The clue is in the name.  It is the Arduino Language Reference
It is not a C/C++ Language Reference
Please do not send me PMs asking for help.  Post in the forum then everyone will benefit from seeing the questions and answers.

drmpf

Yes the clue is in this forum name.  This is the Arduino Forum
It is not a C/C++ forum

UKHeliBob

Quote
This is the Arduino Forum
and your point is what exactly ?
Please do not send me PMs asking for help.  Post in the forum then everyone will benefit from seeing the questions and answers.

drmpf

Arduino Strings are safe and usable and this is an Arduino Forum, so why descending into low level c-string methods for solutions that would be more appropriate as answers on a C/C++ forum.

J-M-L

#14
Apr 08, 2021, 10:44 am Last Edit: Apr 08, 2021, 11:10 am by J-M-L
Arduino Strings are safe and usable
So why do you keep pointing at your SafeString library and your tutorial on "Taming Arduino Strings for how to use Arduino Strings without problems"?

if they are OK why would they need taming?
if they are OK then your library should not be discussed in the Arduino forum either, right?

also, remind us what did you use to write your SafeString library? cStrings or the String class? (answer = cString, just like the String class.... so if they are good for the Arduino team and you, why shouldn't they be OK to learn about by the rest of the community?)

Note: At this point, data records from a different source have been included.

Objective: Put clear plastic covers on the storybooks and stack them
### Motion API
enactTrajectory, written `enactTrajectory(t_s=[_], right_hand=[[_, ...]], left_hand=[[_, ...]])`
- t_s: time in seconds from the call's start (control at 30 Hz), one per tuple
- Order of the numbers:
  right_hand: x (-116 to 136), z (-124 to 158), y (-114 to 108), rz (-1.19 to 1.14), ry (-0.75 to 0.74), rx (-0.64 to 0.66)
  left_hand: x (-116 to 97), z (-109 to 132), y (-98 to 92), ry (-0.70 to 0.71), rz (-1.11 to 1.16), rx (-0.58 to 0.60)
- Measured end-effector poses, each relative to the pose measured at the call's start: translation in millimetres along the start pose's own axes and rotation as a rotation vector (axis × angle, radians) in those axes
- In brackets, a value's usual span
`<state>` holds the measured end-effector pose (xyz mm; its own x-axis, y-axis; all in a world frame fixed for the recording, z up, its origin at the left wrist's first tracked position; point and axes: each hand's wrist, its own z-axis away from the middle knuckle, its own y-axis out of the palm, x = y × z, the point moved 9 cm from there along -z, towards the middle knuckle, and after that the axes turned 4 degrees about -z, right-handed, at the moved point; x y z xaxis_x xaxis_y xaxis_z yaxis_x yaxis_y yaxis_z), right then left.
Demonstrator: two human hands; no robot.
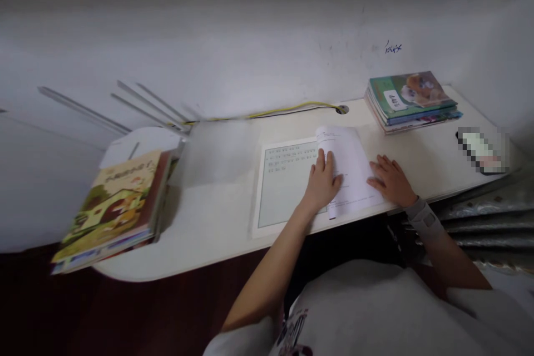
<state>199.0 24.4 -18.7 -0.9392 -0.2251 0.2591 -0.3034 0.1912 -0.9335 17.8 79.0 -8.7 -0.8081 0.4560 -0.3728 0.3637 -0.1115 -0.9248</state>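
Two hands at work, both on an open booklet point(292, 189) at the near edge of the counter point(217, 217).

Nearest: pale clothing across the person's lap, bare forearms reaching forward. A grey wrist band point(423, 217) sits on the right wrist.

Left hand point(323, 181): palm down, fingers stretched and close together, resting on the curled inner edge of the white leaf point(352, 169). It presses and grips nothing. The fingertips reach onto the green page point(283, 189) at the fold.

Right hand point(390, 179): flat, fingers slightly spread, on the outer edge of the same leaf where it meets the counter. It holds nothing.

Judgement: the step in hand looks like flattening or steadying a turned leaf, since the leaf bows up between the two hands. Any further turn of it would call for one hand to lift clear and the other to pinch a free edge.

Further out: a tilted stack of picture books point(117, 206) overhangs the counter's left end, well apart from the booklet. A second stack point(411, 100) lies at the far right corner. A pixelated item point(481, 150) lies near the right edge; I cannot tell what it is. A yellow cable point(271, 113) runs along the back of the counter, against the white wall point(250, 39).
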Motion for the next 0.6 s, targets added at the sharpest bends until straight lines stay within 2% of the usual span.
enactTrajectory(t_s=[0.17, 0.4, 0.6], right_hand=[[0.7, -0.6, -1.2, 0.015, -0.007, -0.005], [-0.5, -0.7, 1.0, -0.004, -0.011, 0.006], [-1.4, -1.2, 0.9, -0.005, -0.017, -0.001]], left_hand=[[-5.3, 3.7, 0.1, 0.034, -0.055, 0.030], [-11.9, -4.7, 5.4, -0.066, -0.082, 0.032], [-15.1, -2.5, 4.2, -0.068, -0.067, -0.042]])
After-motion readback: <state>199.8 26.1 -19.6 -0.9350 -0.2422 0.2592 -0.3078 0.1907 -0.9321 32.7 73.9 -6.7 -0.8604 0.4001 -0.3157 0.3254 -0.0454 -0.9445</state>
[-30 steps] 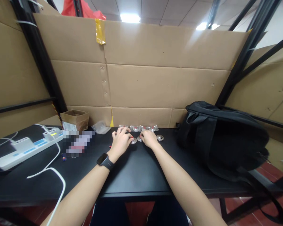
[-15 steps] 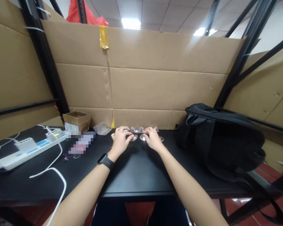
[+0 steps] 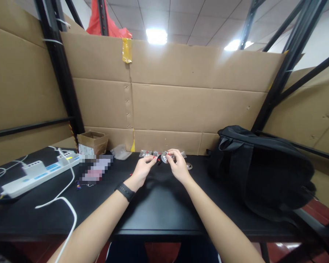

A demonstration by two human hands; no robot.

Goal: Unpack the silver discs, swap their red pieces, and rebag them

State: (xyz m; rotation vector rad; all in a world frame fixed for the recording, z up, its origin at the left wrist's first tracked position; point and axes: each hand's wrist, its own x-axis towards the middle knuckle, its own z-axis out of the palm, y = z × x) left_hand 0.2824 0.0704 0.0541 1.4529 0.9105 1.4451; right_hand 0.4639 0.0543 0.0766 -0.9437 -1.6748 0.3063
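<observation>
Over the back middle of the black table, my left hand (image 3: 144, 170) pinches a small round disc (image 3: 159, 159), turned so that a dark face with red shows. Beside it, my right hand (image 3: 178, 166) grips a shiny silver disc (image 3: 165, 157) between thumb and fingers. The two discs are close together; whether they touch I cannot tell. Behind the hands lie small clear plastic packets (image 3: 146, 153) in a row along the cardboard. A metal ring-like disc (image 3: 189, 166) rests on the table to the right of my right hand.
A black backpack (image 3: 263, 175) fills the right side of the table (image 3: 164, 215). On the left are a white power strip (image 3: 41, 175) with cables, a small cardboard box (image 3: 93, 142), a clear plastic bag (image 3: 121, 152) and a blurred-out item (image 3: 97, 170). Cardboard walls (image 3: 170, 106) enclose the back.
Both hands have lifted the silver discs off the table and brought them together. The left one has been tilted to show its dark side. The camera view has shifted slightly.
</observation>
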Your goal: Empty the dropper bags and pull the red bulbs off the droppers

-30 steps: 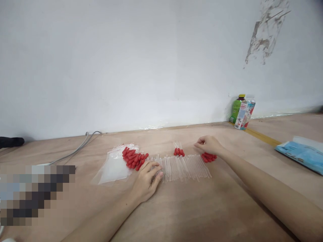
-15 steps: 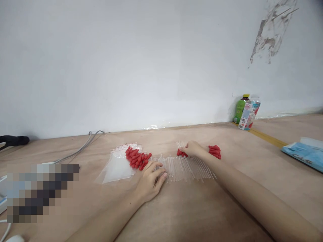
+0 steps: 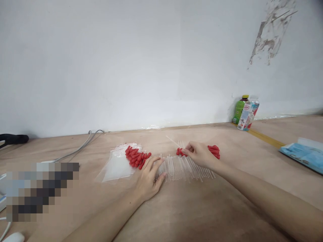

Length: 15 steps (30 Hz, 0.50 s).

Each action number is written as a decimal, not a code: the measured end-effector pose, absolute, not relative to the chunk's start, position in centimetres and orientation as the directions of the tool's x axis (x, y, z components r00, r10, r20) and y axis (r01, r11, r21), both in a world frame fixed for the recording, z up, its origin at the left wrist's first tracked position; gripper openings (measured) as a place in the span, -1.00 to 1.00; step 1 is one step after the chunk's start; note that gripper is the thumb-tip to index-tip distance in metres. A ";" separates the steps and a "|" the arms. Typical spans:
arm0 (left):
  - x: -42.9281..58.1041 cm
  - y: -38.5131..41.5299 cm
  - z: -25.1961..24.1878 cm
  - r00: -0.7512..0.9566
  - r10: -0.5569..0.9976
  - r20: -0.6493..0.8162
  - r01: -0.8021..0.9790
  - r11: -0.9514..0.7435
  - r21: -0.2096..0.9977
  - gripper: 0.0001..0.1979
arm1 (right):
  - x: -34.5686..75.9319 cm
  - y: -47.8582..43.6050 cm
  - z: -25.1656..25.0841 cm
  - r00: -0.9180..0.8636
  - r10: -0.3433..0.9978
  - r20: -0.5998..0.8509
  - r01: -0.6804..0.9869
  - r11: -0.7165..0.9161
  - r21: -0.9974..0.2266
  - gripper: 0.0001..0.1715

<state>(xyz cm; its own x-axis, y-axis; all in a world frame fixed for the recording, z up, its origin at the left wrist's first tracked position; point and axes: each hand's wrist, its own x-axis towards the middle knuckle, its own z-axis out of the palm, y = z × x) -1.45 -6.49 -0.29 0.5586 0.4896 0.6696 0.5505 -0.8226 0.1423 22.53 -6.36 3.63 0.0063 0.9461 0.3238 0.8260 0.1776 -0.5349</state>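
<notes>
My left hand (image 3: 151, 176) lies with fingers apart over the left end of a row of thin clear dropper tubes (image 3: 184, 168). A heap of red rubber bulbs (image 3: 135, 157) lies just beyond its fingertips, partly on clear zip bags (image 3: 117, 166). My right hand (image 3: 198, 153) pinches a clear dropper tube (image 3: 172, 140) that points up and left. Close under those fingers are several red bulbs (image 3: 179, 151) with clear tubes behind them; whether one bulb is on the held tube I cannot tell. Another bunch of red bulbs (image 3: 214, 151) sits to the right of this hand.
A green bottle (image 3: 238, 111) and a printed carton-like pack (image 3: 248, 116) stand by the wall. At right lies a blue packet (image 3: 302, 153). Grey cables (image 3: 83, 146) run along the left, near a blurred-out object (image 3: 40, 188) and a white rounded thing (image 3: 15, 237).
My right hand has drawn back slightly to the right and turned, and a tube now sticks out from its fingertips. My left hand's fingers have spread a little, staying in place.
</notes>
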 end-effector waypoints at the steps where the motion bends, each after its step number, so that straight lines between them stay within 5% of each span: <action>1: -1.4 -6.5 -0.3 0.556 0.477 0.680 0.558 -0.821 0.120 -0.55 | 22.5 -7.4 3.0 -0.076 0.894 0.442 0.804 0.318 -0.503 -0.78; 3: -1.3 -6.6 -0.3 0.569 0.446 0.691 0.563 -0.824 0.067 -0.50 | 22.5 -9.2 1.5 -0.222 0.757 0.615 0.788 0.511 -0.344 -0.81; 7: -1.0 -6.7 -0.3 0.639 0.348 0.686 0.523 -0.850 -0.057 -0.58 | 22.1 -11.2 -1.2 -0.347 0.578 0.738 0.810 0.582 -0.075 -0.79; 15: 0.0 -6.9 -1.0 0.705 0.208 0.678 0.422 -0.892 -0.165 -0.83 | 20.5 -11.7 -0.9 -0.422 0.495 0.759 0.745 0.667 -0.021 -0.81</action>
<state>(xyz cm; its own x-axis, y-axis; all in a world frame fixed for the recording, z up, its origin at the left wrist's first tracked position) 0.05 -6.87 -0.99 0.7049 0.2079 0.6782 0.4218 -0.8915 -0.1650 20.50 -11.68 -0.93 -0.4219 0.4953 0.7594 0.7450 0.6667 -0.0210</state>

The point is that making sound decisions based on facts is part of a programer's life. Understanding how to deal with buffers, bounds and checking for limit cases and making decisions when bad things happen is an integral part of learning how to master scarce memory and the C/C++ language. And you still have to do so with your "safestring" library as you don't have dynamic storage expansion anyway.

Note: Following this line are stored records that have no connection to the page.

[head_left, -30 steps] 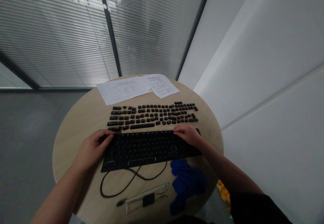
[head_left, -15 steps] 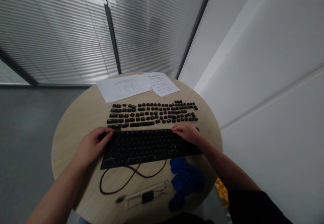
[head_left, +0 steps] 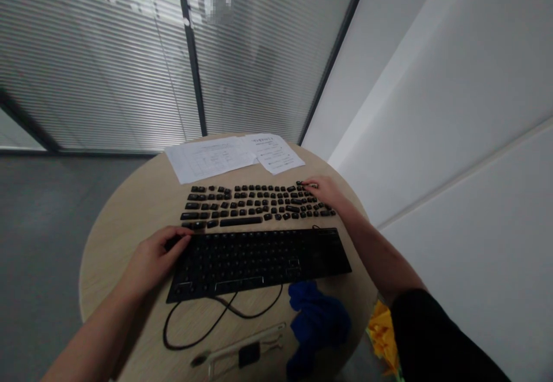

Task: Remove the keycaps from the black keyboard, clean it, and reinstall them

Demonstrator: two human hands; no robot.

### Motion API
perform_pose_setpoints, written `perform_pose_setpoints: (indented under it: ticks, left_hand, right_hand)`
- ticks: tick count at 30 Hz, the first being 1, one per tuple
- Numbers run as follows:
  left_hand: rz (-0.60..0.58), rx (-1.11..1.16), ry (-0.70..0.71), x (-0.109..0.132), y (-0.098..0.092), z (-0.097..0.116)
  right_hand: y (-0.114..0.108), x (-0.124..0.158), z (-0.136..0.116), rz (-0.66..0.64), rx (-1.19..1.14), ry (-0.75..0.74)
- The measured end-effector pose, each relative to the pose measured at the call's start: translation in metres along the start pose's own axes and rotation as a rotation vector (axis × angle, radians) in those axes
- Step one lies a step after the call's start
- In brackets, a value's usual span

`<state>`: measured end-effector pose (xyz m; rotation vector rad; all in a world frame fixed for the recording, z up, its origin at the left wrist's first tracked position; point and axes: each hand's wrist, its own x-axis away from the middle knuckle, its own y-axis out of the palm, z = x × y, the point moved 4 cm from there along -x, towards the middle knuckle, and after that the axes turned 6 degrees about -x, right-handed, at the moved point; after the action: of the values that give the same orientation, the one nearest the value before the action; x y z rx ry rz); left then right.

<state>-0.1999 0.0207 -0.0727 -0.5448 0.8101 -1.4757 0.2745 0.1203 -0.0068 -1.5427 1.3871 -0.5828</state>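
A black keyboard point(head_left: 322, 252) with its keycaps off lies at the middle of the round table. My left hand point(head_left: 158, 255) holds its upper left corner, thumb and fingers closed on the edge. Behind the keyboard, loose black keycaps point(head_left: 242, 203) are laid out in rows, with the long spacebar point(head_left: 241, 221) in the nearest row. My right hand point(head_left: 324, 191) reaches over the far right end of these rows, its fingertips together at a small keycap point(head_left: 299, 183). The fingertips partly hide the keycaps there.
A black cable point(head_left: 173, 346) loops in front of the keyboard. Near me lie a blue cloth-like bundle point(head_left: 319, 318), a brush point(head_left: 201, 359) and a wire keycap puller point(head_left: 249, 354). Printed papers point(head_left: 211, 157) lie at the table's far edge. A white wall point(head_left: 466, 157) stands close on the right.
My right hand has left the keyboard's far edge and moved away from me to the keycaps at the far right. The left hand stays at the keyboard's corner.
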Motion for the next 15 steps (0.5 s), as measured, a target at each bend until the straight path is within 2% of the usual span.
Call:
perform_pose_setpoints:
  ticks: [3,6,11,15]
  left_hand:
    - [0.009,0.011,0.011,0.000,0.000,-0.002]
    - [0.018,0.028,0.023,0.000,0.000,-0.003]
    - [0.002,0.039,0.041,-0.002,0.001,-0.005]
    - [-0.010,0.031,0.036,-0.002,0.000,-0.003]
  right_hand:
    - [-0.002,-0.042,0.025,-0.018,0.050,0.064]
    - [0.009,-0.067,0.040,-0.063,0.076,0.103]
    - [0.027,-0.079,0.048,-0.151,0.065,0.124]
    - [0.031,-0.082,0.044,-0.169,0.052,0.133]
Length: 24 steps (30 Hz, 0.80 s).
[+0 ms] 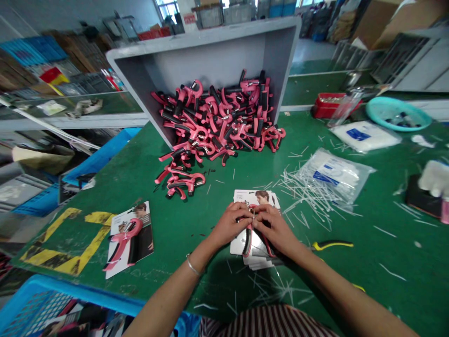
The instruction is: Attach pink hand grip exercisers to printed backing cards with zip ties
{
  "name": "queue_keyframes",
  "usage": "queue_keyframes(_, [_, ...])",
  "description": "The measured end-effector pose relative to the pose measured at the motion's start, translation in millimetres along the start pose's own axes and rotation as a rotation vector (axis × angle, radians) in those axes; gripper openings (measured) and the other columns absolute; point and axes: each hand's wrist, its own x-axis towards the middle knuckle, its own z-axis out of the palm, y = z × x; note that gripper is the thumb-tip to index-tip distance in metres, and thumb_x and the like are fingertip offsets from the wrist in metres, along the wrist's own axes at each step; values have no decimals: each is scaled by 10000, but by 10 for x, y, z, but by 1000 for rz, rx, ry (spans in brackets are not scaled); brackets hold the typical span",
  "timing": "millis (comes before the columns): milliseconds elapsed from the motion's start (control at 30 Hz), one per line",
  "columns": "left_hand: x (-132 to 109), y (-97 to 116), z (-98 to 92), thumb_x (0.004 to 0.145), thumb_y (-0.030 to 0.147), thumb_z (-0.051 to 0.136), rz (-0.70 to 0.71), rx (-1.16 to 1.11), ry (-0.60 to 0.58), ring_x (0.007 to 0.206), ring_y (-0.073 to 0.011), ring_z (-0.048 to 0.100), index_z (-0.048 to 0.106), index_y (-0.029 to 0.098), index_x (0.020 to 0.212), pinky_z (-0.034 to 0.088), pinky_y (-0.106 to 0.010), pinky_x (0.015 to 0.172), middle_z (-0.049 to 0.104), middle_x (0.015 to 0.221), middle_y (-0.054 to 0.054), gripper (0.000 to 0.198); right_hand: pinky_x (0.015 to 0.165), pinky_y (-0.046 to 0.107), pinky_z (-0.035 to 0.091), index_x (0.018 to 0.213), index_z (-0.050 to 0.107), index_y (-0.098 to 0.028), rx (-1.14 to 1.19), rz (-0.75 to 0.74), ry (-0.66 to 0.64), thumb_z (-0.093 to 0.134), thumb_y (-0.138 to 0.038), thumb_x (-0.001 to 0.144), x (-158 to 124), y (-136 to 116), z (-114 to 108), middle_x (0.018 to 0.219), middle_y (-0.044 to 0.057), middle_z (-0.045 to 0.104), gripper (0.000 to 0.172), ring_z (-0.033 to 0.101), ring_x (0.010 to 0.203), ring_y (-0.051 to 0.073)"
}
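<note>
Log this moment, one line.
left hand: on pink grip trainer | right hand: on same trainer | beneath: printed cards | beyond: trainer pile

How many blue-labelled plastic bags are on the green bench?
2: one bag near the far edge, another bag among the loose white plastic ties.

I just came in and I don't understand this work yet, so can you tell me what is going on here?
A person stands at a green table. Their left hand and right hand hold a pink hand gripper over a stack of printed cards. A heap of pink grippers lies in a grey bin and on the table.
</note>
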Motion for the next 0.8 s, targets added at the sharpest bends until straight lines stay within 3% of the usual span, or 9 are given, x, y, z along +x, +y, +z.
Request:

Exposing newbies to this reality is important and should not be hidden, it's a learning opportunity.  Then they can decide for themselves what they want to use. If it's a 20 lines piece of code and 3 minutes show and tell throw away project for school and they don't care about programming, then it might not require all that time investment and it's OK to go for the String class, but at least it's a conscious decision.